* _Task prompt_
Each record must be printed again exactly as given.

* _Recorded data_
◆ ◆ ◆
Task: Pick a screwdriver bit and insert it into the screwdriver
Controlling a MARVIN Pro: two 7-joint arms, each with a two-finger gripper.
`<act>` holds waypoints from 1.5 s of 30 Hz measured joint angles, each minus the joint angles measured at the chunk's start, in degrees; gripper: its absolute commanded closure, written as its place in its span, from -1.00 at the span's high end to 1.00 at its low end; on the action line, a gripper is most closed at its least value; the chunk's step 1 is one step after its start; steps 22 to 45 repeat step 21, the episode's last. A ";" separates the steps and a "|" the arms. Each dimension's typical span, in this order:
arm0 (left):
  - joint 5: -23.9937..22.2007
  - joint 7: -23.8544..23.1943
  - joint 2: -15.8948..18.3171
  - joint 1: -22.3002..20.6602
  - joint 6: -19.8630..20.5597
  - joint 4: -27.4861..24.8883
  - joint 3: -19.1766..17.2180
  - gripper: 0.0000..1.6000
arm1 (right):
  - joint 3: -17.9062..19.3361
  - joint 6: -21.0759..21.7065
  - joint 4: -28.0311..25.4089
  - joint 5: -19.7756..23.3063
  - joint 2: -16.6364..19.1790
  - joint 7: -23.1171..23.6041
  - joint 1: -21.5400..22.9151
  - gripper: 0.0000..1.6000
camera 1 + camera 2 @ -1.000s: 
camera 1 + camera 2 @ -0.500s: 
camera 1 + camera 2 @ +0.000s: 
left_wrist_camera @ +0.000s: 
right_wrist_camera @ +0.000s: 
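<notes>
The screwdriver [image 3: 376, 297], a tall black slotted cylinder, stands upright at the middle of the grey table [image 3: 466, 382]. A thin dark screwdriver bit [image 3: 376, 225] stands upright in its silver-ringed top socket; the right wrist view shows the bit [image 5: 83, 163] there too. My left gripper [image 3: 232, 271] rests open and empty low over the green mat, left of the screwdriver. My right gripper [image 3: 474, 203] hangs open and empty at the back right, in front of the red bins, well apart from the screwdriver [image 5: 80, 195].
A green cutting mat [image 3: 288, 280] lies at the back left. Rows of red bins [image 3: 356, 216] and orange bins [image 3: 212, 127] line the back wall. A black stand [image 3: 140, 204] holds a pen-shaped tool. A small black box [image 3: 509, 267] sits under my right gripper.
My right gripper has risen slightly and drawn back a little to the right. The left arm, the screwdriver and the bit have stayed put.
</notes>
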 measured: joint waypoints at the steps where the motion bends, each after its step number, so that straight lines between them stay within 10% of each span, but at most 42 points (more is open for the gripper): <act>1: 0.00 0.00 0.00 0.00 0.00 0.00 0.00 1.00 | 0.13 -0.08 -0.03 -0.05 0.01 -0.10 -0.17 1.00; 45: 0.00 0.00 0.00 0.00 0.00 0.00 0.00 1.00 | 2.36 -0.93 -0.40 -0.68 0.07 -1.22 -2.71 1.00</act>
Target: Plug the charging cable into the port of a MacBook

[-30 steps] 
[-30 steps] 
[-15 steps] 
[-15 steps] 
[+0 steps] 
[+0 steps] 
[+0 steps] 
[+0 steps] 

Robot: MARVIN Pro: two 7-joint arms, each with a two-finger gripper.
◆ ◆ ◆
* _Written solution_
Task: Pick a screwdriver bit and insert it into the screwdriver
Controlling a MARVIN Pro: two 7-joint arms, each with a two-finger gripper.
`<act>` holds waypoints from 1.5 s of 30 Hz measured joint angles, each minus the joint angles measured at the chunk's start, in degrees; gripper: its absolute commanded closure, written as its place in its span, from -1.00 at the span's high end to 1.00 at its low end; on the action line, a gripper is most closed at its least value; the chunk's step 1 is one step after its start; steps 22 to 45 repeat step 21, the episode's last. A ";" separates the steps and a "|" the arms. Each dimension's typical span, in this order:
arm0 (left):
  - joint 5: -23.9937..22.2007
  - joint 7: -23.8544..23.1943
  - joint 2: -15.8948..18.3171
  - joint 1: -22.3002..20.6602
  - joint 6: -19.8630..20.5597
  - joint 4: -27.4861..24.8883
  - joint 3: -19.1766..17.2180
  - gripper: 0.0000..1.6000
arm1 (right):
  - joint 3: -17.9062..19.3361
  - joint 6: -21.0759..21.7065
  - joint 4: -28.0311..25.4089
  - joint 5: -19.7756..23.3063
  - joint 2: -16.6364..19.1790
  - joint 7: -23.1171..23.6041
  - joint 1: -21.5400..22.9151
  - gripper: 0.0000..1.6000
camera 1 + camera 2 @ -1.000s: 
camera 1 + camera 2 @ -0.500s: 
camera 1 + camera 2 @ +0.000s: 
left_wrist_camera @ +0.000s: 
right_wrist_camera @ +0.000s: 
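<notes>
The screwdriver [image 3: 376, 297], a tall black slotted cylinder, stands upright at the middle of the grey table [image 3: 466, 382]. A thin dark screwdriver bit [image 3: 376, 225] stands upright in its silver-ringed top socket; the right wrist view shows the bit [image 5: 83, 163] there too. My left gripper [image 3: 232, 271] rests open and empty low over the green mat, left of the screwdriver. My right gripper [image 3: 474, 203] hangs open and empty at the back right, in front of the red bins, well apart from the screwdriver [image 5: 80, 195].
A green cutting mat [image 3: 288, 280] lies at the back left. Rows of red bins [image 3: 356, 216] and orange bins [image 3: 212, 127] line the back wall. A black stand [image 3: 140, 204] holds a pen-shaped tool. A small black box [image 3: 509, 267] sits under my right gripper.
My right gripper has risen slightly and drawn back a little to the right. The left arm, the screwdriver and the bit have stayed put.
</notes>
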 measured: joint waypoints at the steps where the motion bends, each after its step number, so that straight lines between them stay within 10% of each span, but at most 42 points (more is open for the gripper): <act>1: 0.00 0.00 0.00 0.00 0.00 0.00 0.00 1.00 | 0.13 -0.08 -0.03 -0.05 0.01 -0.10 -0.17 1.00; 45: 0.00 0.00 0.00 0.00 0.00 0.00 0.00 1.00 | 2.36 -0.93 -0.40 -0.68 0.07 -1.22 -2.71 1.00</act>
Target: Plug the charging cable into the port of a MacBook

[-30 steps] 
[-30 steps] 
[-15 steps] 
[-15 steps] 
[+0 steps] 
[+0 steps] 
[+0 steps] 
[+0 steps] 

Robot: MARVIN Pro: two 7-joint arms, each with a two-finger gripper.

This exercise has been completed.